Exercise brief - In the records below, count every line that includes the word "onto". Provide the total alone.

Records for the exercise -
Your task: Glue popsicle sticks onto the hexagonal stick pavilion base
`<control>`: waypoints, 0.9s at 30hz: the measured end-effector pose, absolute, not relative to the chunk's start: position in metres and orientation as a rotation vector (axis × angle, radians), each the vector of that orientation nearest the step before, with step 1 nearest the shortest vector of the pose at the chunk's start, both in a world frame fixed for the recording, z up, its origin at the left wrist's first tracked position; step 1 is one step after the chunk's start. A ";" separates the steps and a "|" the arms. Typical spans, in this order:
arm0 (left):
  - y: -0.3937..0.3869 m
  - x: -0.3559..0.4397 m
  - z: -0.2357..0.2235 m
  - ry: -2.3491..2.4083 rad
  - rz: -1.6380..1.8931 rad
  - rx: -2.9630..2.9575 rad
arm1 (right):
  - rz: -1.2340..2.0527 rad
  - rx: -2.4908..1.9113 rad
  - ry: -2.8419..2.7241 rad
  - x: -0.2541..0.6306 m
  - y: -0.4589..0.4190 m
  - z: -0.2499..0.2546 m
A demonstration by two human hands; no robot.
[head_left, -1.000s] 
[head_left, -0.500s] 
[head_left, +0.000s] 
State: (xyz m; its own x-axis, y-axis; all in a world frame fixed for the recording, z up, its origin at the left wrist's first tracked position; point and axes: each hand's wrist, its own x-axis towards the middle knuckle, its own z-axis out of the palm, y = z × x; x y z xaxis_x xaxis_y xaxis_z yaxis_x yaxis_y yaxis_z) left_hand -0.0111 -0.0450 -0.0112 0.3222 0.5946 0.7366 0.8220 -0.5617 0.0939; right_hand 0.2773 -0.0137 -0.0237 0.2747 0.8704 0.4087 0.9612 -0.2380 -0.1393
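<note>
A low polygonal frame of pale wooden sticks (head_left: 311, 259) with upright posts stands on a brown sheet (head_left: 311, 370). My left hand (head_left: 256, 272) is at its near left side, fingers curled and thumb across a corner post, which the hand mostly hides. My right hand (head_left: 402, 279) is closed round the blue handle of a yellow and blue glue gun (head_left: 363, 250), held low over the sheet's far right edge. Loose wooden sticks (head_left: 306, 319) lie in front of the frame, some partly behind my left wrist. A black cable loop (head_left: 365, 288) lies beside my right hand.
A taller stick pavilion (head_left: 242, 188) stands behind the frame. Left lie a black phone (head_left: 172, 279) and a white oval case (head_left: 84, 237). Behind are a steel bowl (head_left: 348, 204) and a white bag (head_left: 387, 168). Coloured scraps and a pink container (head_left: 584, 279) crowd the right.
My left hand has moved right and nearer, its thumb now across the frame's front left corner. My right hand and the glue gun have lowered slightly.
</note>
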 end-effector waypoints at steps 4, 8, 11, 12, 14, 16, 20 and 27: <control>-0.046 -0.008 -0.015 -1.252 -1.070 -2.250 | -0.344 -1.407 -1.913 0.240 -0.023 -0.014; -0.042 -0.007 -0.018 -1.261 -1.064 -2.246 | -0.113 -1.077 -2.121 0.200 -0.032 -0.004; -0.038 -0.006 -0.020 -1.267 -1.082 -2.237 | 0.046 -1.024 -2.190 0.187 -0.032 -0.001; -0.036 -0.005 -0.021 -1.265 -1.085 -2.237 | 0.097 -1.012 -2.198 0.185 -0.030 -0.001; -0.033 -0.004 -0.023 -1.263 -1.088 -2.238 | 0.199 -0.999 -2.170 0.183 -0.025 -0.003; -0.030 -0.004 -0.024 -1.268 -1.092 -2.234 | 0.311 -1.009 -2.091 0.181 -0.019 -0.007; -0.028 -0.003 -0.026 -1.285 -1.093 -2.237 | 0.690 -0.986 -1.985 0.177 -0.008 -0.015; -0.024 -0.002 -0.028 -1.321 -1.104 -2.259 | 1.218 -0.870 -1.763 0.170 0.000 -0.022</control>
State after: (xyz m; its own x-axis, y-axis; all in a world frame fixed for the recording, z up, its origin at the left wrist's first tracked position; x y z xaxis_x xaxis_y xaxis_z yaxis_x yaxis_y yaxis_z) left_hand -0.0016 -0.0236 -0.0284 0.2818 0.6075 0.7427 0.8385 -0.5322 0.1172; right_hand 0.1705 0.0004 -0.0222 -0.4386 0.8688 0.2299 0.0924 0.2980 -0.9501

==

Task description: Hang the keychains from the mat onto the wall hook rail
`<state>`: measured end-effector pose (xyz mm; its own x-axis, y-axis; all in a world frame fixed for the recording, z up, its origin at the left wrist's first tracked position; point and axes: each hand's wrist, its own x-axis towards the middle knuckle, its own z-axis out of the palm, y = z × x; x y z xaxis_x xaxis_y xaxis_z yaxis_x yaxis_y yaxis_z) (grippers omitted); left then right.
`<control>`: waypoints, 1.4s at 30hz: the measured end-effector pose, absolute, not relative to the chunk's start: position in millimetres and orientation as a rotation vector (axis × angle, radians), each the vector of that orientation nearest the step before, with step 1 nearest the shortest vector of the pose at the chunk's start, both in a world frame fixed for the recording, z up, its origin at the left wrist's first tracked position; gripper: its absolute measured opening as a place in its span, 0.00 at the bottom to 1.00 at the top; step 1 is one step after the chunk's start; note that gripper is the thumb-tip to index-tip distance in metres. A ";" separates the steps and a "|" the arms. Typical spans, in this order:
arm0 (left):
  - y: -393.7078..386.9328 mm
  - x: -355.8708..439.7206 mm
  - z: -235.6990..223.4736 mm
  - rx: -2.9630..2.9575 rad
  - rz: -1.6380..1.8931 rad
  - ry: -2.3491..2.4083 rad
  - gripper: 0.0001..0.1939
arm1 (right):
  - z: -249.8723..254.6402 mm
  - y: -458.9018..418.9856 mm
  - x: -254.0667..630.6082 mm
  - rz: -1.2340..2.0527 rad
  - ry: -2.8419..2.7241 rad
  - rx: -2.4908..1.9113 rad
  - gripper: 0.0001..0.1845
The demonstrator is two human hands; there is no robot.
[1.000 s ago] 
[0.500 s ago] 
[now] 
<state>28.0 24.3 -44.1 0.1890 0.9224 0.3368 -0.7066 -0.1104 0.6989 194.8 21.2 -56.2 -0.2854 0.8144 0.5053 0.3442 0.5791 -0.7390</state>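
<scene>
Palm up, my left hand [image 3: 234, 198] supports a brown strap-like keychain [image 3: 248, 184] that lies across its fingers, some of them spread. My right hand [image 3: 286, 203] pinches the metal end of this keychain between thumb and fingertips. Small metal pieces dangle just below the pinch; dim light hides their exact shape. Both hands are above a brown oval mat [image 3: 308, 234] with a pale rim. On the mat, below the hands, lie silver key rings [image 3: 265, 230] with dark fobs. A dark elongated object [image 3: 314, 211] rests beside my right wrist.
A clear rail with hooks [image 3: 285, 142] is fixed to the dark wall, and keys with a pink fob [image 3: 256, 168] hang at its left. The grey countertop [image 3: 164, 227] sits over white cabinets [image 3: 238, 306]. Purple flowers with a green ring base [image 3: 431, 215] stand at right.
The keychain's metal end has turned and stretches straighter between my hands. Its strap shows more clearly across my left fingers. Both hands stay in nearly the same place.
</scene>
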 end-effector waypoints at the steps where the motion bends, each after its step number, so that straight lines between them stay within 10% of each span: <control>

Output of the exercise - 2